## WORK TO COMPLETE
Print exactly what the entries say, line by line, from the first line down to the one with "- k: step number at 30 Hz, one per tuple", inclusive.

## SOURCE DATA

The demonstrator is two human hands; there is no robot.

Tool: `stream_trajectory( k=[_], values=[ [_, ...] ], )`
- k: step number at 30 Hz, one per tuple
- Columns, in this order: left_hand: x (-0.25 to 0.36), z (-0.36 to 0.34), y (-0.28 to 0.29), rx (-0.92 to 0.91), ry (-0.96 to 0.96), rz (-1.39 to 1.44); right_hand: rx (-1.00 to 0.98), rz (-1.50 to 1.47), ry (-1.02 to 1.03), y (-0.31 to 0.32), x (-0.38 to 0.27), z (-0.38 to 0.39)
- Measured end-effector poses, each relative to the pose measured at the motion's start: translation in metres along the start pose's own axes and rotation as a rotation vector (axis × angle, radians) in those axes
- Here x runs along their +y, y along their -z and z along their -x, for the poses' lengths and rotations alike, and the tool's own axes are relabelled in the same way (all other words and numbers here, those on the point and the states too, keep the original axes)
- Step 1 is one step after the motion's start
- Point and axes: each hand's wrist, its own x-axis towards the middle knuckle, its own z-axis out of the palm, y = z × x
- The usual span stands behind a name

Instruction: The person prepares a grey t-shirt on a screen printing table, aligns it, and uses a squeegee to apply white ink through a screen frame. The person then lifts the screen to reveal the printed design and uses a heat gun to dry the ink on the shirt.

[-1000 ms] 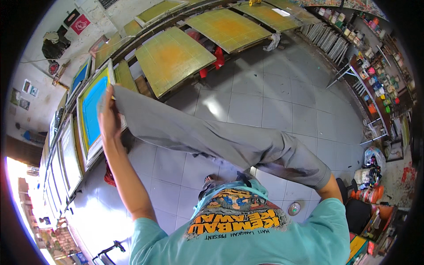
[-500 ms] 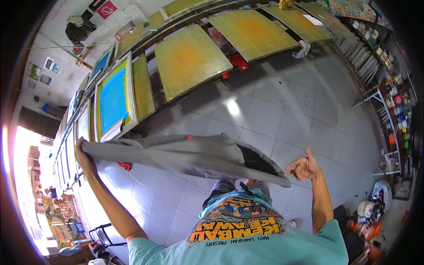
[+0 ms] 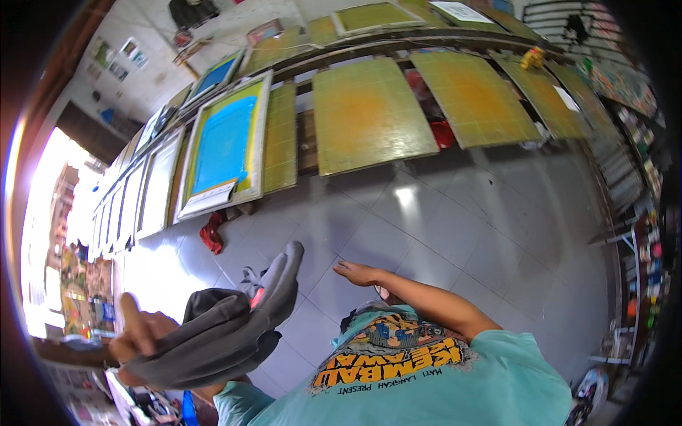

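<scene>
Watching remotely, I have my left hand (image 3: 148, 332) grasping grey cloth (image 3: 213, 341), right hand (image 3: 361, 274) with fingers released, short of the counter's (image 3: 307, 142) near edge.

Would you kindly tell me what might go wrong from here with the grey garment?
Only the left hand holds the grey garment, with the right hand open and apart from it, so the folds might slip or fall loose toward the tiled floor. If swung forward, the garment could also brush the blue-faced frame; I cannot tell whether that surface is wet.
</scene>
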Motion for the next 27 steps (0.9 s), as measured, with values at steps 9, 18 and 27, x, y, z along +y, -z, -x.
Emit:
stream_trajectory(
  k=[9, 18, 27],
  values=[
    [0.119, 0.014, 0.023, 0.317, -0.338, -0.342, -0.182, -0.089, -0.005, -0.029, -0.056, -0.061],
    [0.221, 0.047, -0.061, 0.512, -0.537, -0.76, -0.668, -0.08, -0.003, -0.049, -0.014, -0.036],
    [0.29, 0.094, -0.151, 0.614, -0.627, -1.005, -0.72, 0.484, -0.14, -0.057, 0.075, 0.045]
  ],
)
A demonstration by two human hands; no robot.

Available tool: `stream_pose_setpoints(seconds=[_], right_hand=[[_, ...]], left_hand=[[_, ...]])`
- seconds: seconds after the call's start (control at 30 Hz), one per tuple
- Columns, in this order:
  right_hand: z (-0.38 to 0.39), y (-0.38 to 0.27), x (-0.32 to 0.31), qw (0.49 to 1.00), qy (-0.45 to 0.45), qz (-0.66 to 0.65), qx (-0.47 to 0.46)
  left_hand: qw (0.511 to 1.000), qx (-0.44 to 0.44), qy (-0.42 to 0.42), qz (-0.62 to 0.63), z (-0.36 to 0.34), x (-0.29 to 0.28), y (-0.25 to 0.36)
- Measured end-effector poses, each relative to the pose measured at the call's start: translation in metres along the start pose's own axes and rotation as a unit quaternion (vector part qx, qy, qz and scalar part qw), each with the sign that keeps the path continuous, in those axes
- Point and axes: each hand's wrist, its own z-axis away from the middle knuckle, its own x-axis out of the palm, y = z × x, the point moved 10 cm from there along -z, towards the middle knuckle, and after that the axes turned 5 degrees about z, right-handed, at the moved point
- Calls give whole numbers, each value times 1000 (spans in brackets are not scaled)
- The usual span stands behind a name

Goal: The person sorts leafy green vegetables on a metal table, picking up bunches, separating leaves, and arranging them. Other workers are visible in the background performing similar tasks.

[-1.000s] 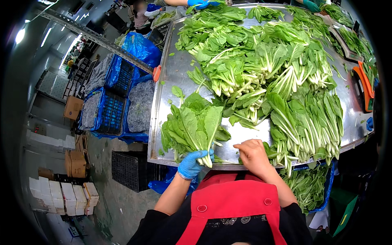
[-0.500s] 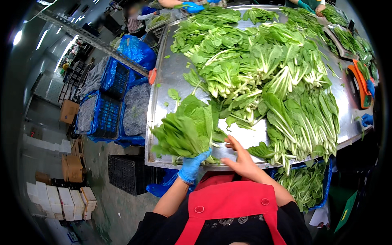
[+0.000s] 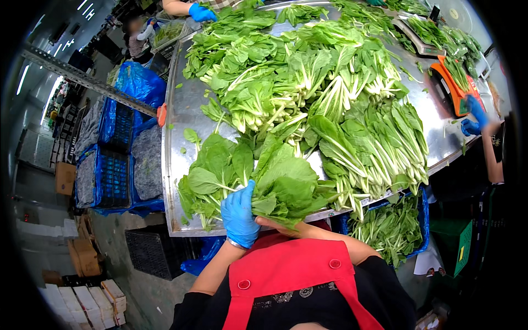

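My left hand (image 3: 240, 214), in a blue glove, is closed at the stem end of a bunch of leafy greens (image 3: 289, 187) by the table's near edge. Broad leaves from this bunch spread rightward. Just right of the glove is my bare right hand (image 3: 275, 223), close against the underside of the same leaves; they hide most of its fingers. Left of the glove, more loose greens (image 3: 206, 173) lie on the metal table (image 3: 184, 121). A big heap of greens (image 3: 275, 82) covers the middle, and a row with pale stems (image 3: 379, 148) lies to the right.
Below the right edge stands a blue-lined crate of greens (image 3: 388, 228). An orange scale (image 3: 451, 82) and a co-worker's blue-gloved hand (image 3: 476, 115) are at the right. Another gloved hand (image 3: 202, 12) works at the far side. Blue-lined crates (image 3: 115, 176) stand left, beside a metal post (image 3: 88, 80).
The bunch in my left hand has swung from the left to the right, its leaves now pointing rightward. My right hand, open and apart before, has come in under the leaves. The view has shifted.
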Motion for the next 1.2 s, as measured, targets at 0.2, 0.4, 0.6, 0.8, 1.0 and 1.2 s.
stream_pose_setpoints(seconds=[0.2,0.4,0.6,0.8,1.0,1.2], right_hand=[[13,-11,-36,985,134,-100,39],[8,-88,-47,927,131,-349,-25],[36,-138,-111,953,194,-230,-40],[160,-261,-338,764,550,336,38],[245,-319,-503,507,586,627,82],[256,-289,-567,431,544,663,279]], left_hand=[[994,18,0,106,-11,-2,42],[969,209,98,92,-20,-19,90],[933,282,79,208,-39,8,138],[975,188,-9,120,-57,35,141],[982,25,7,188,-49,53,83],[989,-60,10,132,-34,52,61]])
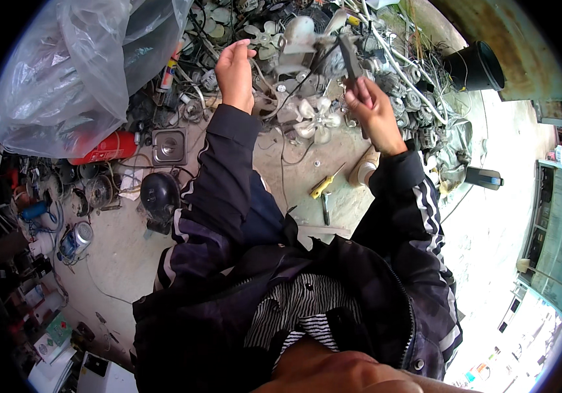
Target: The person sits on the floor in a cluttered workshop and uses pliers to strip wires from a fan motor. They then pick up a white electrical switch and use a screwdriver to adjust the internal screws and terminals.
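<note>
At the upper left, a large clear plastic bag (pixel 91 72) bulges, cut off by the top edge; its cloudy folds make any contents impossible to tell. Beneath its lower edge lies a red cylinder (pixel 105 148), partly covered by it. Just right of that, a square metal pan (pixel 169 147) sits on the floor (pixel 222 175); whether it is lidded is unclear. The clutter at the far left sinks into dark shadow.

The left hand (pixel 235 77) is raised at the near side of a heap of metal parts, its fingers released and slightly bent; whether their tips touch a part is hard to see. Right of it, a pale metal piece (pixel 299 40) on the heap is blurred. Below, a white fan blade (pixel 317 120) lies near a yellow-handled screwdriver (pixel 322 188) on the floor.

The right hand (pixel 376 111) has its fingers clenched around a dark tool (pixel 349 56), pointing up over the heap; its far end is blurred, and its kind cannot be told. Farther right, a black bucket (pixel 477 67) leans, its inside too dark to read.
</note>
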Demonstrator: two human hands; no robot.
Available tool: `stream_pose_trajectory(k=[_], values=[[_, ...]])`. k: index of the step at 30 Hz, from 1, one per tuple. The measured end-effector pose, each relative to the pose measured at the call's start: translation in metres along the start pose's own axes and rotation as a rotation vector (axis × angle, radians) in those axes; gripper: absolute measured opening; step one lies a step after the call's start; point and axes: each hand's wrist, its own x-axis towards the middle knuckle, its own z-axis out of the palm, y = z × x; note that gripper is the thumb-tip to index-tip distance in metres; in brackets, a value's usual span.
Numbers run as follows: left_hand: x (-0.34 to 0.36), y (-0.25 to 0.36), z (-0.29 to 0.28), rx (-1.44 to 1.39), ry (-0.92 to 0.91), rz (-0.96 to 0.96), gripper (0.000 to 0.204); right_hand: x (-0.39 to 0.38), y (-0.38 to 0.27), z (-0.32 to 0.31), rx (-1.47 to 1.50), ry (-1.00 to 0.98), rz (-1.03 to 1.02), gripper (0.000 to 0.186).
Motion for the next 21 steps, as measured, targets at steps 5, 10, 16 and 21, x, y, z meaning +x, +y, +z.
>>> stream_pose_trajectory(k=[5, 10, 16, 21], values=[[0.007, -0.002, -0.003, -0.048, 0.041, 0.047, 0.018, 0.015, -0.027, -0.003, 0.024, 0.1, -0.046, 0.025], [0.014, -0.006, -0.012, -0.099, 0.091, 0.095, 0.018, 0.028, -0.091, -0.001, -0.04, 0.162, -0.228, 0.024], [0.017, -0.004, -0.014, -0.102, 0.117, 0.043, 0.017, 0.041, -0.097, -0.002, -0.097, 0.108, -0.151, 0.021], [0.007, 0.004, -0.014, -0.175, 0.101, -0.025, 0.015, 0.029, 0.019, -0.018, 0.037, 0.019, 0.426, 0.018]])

## WORKED SOLUTION
The demonstrator is two human hands; there is no robot.

Tool: `stream_trajectory( k=[_], values=[ [_, ...] ], )`
- k: step number at 30 Hz, one per tuple

Nothing else is left to add to this answer.